- **Exercise brief**
Print only the lines that begin at the line containing "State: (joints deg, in" and end at the last line of the material, both included, without any change.

- **Data shown**
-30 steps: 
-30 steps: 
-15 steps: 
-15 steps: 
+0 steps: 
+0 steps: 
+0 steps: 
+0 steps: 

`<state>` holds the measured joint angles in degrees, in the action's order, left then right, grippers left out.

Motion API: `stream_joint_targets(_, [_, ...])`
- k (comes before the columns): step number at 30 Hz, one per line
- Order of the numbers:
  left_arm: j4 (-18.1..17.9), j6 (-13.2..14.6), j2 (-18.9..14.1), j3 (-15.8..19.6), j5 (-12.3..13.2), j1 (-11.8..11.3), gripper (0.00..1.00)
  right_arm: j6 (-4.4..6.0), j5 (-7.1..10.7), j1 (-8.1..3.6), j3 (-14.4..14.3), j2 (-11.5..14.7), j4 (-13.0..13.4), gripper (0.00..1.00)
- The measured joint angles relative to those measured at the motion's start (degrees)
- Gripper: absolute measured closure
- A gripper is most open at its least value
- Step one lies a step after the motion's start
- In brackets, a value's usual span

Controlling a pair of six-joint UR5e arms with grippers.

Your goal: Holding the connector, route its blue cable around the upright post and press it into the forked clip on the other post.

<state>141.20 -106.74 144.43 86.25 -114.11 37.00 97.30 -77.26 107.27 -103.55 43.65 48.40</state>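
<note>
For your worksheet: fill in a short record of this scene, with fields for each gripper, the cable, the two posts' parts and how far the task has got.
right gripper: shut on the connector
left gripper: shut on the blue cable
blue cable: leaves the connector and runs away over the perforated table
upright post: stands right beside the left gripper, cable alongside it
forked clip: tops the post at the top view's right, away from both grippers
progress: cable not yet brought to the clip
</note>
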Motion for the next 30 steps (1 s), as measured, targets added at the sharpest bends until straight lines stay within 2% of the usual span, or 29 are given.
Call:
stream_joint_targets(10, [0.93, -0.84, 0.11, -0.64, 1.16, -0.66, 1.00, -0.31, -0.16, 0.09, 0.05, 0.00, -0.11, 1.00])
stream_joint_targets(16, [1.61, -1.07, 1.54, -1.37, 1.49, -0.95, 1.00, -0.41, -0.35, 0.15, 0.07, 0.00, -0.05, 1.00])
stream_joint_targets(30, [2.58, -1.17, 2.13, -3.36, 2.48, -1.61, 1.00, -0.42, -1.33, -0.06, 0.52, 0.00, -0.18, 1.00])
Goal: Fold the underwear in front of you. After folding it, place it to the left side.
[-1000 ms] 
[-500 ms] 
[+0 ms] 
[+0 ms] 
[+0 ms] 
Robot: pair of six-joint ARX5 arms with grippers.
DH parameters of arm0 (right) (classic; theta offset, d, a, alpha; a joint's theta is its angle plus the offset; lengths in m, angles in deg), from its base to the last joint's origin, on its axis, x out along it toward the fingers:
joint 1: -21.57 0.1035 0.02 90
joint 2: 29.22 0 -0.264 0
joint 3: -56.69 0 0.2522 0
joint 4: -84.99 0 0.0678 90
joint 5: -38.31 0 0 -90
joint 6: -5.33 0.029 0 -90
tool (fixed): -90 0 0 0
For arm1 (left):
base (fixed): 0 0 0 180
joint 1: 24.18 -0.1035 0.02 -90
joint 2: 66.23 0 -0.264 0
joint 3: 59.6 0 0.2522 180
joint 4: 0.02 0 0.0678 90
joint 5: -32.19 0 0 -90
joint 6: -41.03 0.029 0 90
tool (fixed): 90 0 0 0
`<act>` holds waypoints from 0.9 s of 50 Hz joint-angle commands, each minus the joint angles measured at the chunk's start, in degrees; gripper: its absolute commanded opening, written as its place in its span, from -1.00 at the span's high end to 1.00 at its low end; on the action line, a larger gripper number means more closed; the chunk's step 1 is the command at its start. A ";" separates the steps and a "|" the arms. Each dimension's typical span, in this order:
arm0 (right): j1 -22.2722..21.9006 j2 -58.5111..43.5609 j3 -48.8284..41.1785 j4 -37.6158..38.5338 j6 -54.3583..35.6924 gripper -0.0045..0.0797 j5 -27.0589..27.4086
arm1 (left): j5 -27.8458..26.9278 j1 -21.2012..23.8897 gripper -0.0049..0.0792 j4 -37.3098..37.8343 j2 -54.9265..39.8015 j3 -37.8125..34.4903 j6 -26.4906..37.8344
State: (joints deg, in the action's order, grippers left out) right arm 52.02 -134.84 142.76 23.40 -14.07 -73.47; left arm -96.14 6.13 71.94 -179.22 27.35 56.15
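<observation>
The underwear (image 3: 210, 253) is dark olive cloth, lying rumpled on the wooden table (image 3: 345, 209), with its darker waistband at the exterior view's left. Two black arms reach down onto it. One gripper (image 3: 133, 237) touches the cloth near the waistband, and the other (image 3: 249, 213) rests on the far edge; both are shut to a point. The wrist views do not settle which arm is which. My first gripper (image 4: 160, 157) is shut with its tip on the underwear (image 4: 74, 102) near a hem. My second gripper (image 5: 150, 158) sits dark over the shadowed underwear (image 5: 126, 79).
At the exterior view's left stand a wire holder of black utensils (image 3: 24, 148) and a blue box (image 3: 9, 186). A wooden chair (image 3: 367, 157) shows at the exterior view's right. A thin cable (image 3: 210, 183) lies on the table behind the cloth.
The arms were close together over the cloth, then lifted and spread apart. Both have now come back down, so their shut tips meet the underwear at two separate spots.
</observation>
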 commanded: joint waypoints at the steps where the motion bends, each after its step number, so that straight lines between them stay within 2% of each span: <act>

- **Your response**
State: (joints deg, in the action's order, grippers left out) right arm 52.02 -134.84 142.76 23.40 -14.07 -73.47; left arm -96.14 6.13 71.94 -179.22 27.35 56.15
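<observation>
The underwear (image 3: 210, 253) is dark olive cloth, lying rumpled on the wooden table (image 3: 345, 209), with its darker waistband at the exterior view's left. Two black arms reach down onto it. One gripper (image 3: 133, 237) touches the cloth near the waistband, and the other (image 3: 249, 213) rests on the far edge; both are shut to a point. The wrist views do not settle which arm is which. My first gripper (image 4: 160, 157) is shut with its tip on the underwear (image 4: 74, 102) near a hem. My second gripper (image 5: 150, 158) sits dark over the shadowed underwear (image 5: 126, 79).
At the exterior view's left stand a wire holder of black utensils (image 3: 24, 148) and a blue box (image 3: 9, 186). A wooden chair (image 3: 367, 157) shows at the exterior view's right. A thin cable (image 3: 210, 183) lies on the table behind the cloth.
The arms were close together over the cloth, then lifted and spread apart. Both have now come back down, so their shut tips meet the underwear at two separate spots.
</observation>
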 commanded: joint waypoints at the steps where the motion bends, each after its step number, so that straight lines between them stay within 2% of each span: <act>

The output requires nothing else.